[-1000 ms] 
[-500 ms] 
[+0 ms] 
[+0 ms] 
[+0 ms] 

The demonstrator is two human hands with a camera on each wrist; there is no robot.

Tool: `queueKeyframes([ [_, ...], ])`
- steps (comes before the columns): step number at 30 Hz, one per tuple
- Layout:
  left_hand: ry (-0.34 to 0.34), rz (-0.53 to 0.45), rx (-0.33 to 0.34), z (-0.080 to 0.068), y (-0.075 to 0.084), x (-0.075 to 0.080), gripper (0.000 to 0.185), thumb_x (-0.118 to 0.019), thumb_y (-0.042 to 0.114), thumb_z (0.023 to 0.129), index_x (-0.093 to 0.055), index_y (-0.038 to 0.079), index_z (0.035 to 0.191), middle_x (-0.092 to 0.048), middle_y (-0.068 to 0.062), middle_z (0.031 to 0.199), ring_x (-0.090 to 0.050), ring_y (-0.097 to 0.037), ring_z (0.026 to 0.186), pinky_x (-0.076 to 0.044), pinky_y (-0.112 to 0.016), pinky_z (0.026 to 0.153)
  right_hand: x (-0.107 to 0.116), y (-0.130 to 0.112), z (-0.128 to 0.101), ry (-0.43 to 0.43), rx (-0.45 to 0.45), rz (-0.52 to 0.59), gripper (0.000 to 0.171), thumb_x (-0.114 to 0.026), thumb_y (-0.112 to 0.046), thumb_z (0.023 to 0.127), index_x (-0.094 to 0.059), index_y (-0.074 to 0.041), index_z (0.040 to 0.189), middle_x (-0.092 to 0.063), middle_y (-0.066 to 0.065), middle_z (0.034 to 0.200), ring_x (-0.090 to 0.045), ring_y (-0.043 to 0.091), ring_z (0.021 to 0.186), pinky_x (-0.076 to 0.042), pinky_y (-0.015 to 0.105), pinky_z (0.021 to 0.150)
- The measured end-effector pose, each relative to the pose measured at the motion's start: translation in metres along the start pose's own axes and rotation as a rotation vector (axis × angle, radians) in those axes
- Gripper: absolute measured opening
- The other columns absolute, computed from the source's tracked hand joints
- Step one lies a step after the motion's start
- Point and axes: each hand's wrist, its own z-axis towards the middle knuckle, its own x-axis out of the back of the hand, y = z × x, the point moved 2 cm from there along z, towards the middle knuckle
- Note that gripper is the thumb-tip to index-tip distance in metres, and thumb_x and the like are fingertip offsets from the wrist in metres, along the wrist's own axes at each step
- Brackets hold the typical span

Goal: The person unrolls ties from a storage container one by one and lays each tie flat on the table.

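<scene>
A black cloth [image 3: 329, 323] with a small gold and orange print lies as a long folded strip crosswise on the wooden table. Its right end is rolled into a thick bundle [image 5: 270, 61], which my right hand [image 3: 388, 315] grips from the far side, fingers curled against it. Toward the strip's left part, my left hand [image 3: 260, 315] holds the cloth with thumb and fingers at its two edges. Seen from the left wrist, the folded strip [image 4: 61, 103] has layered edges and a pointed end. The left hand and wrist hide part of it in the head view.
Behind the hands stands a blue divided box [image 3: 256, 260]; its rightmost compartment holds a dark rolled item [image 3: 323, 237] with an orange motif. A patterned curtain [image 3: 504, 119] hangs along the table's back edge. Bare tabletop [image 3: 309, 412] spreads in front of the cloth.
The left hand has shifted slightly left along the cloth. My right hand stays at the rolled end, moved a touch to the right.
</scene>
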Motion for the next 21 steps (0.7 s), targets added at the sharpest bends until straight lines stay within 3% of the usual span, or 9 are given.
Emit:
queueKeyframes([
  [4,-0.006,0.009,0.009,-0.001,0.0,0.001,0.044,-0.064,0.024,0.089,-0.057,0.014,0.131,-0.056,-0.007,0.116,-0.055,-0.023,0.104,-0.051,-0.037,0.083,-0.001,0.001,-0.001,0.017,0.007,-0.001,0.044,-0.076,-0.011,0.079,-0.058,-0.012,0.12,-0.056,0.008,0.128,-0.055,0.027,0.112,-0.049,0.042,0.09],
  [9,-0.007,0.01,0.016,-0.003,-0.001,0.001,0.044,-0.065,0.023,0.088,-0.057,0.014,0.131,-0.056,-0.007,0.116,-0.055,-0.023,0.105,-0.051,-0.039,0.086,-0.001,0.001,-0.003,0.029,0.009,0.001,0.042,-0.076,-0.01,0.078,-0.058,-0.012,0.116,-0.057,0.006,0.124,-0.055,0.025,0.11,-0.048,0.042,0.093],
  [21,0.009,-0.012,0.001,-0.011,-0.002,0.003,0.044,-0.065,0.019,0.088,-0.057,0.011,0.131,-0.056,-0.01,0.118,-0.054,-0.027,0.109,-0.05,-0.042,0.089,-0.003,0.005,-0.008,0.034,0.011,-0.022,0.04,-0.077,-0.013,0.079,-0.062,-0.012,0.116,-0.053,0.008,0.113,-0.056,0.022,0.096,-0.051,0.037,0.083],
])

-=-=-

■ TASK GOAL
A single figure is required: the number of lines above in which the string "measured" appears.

■ EXERCISE ANSWER
2